Chapter 37
THIRTY-SEVEN
DAHLIA
They’d salvaged the butter catastrophe by starting over with fresh dough, and Cal had improved marginally on his second attempt, which mostly meant he’d gotten flour on half his face instead of all of it.
The kitchen looked like a bomb had gone off, but it was the good kind of chaos.
Creative chaos. The kind Dahlia associated with her best late-night experiments.
She slid down to sit, back against the cabinet, legs stretched out in front of her. Cal lowered himself beside her with a grunt that might have been lingering soreness from his injuries.
“I haven’t done a thing like this in years.” His head tipped back against the cabinet door, eyes half-closed. “Maybe ever.”
“What, make terrible croissants at two in the morning?”
“Laugh until I can’t breathe. Failed at a thing without caring about the outcome. Spent hours with someone being.” He turned his head to look at her. In the lamplight, with butter stains on his shirt, he looked almost boyish. “I forgot this was possible.”
“The midnight bake tends to have that effect.” Dahlia pulled her knees up, wrapping her arms around them.
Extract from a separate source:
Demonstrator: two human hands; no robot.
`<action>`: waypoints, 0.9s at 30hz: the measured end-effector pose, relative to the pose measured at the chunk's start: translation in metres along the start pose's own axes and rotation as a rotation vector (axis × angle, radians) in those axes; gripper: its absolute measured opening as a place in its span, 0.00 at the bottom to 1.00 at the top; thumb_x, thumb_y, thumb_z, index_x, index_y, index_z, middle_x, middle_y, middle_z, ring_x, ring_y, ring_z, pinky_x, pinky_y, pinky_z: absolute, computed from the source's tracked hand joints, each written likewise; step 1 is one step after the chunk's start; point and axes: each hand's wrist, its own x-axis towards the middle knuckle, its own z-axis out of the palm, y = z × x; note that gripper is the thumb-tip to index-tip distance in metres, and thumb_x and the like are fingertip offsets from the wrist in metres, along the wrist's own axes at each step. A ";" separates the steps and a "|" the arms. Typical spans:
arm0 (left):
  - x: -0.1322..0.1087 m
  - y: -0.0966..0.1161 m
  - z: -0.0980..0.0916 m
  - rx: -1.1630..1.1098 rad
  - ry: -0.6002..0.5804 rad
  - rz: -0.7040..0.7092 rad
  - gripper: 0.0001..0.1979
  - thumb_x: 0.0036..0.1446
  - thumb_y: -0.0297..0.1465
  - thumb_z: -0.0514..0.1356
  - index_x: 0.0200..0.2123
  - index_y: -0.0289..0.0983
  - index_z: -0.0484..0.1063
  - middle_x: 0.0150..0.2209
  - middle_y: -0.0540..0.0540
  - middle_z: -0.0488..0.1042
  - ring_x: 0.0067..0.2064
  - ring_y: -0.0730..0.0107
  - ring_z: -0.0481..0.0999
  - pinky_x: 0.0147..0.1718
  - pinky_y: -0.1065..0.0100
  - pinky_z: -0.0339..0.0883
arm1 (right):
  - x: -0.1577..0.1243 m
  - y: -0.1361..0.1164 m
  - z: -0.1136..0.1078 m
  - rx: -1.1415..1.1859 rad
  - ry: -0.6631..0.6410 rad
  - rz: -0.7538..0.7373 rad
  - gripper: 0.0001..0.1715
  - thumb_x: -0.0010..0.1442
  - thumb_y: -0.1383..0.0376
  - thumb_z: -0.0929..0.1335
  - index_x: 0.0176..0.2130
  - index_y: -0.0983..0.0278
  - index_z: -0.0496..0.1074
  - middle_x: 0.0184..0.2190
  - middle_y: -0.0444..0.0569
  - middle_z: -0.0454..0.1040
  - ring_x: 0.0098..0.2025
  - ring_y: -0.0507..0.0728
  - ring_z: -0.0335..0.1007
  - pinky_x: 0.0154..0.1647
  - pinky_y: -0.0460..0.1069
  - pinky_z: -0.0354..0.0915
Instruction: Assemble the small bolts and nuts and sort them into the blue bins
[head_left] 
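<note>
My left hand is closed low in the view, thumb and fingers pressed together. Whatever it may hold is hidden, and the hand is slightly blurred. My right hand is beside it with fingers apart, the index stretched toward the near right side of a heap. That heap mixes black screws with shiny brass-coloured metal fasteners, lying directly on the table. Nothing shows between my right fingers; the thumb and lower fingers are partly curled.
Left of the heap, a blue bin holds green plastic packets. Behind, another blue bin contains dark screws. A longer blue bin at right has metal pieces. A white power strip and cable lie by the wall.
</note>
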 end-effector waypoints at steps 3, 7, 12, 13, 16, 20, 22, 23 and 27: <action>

“It’s the only time I let myself play. Experiment.
Make things that might not work. During the day, everything has to be perfect.
Customers have expectations. The reputation matters.
But at night...” She shrugged. “At night, I’m me. ”
Cal was silent for a long moment. The oven hummed, croissants slowly puffing into golden crescents behind the glass door.
“Paris,” he said finally. Just the word. A door held open.
Dahlia’s breath caught. “You already know about the letter.”
“I know the facts.” His voice was low, careful. “I’m asking what you want. What you feel when you let yourself want it.”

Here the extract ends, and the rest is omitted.